Zu den Einzelheiten des Experimentes ist das Folgende anzumerken: Das Projektil (der “Meteorit”) ist eine Plastikkugel mit einem Durchmesser von 6 mm (Abb. 1). Sie wird aus einer Kanone (Abb. 2)  abgefeuert und hat beim Verlassen des Laufs eine Geschwindigkeit von ca. 1500 m/s. Beim Auftreffen beträgt die Geschwindigkeit immer noch etwa 1250 m/s. Das ist eine sehr bemerkenswert hohe Geschwindigkeit im Hinblick auf den relativ geringen Aufwand, den W. Mehl bei diesen ungewöhnlich aufschlussreichen Experimenten betreibt. Impaktexperimente, die von anderen Institutionen durchgeführt werden, setzen ganz anders dimensionierte “Kanonen” ein.

Abb. 2. Die Kanone mit Einstellung für einen sehr flachen Auftreffwinkel. Rechts am Boden das “Einschlaggebiet”.

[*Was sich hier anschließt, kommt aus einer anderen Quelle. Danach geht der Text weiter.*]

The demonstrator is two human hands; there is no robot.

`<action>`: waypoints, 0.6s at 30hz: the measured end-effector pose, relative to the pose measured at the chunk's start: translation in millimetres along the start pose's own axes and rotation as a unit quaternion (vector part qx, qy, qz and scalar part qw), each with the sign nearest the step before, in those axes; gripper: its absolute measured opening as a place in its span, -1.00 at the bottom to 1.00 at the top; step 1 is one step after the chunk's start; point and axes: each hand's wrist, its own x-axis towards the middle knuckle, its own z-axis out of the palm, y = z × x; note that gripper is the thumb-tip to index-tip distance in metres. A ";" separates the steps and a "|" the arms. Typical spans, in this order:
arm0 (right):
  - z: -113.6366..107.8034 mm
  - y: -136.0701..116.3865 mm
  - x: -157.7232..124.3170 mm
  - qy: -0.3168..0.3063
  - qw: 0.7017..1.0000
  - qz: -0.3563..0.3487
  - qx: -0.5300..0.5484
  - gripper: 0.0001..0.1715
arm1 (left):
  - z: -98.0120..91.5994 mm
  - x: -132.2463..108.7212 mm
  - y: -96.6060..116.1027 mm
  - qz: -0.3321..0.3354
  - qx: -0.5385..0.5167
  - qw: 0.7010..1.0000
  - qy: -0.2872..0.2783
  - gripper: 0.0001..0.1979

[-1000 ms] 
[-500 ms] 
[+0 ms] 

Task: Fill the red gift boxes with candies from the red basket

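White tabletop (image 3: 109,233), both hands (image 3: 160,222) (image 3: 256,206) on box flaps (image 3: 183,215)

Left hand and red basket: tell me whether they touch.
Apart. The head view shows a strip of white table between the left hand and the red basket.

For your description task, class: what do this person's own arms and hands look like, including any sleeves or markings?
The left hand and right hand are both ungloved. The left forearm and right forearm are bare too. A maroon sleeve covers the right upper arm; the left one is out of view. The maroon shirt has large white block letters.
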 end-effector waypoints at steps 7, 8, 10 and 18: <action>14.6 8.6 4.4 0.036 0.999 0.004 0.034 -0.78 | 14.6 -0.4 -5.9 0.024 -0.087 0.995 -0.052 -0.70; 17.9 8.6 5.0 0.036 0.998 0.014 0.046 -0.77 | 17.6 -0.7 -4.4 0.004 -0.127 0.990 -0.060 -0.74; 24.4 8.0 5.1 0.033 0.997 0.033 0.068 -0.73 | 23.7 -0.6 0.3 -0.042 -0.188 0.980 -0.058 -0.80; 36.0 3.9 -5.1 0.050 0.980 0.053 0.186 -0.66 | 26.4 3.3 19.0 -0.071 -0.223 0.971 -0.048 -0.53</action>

Die Geschwindigkeit, auf die die Projektile beschleunigt werden, ist ein grundlegender Faktor bei solchen Experimenten zur Kraterentstehung. Wie auf unseren Webseiten wiederholt angesprochen, entstehen echte Impaktkrater durch Einschläge von Überschall-Projektilen, d.h. die Projektile müssen mit einer Geschwindigkeit auftreffen, die größer ist als die Schallgeschwindigkeit im getroffenen Untergrund. Dann entstehen Schockwellen (oder Stoßwellen), die unabdingbar für eine Meteoriten-Kraterentstehung sind. Bei Einschlägen kosmischer Projektile, die mit kosmischer Geschwindigkeit (im Bereich von etwa 10 – 70 km/s) eintreffen, ist das der Fall. Mehr dazu kann man HIER nachlesen.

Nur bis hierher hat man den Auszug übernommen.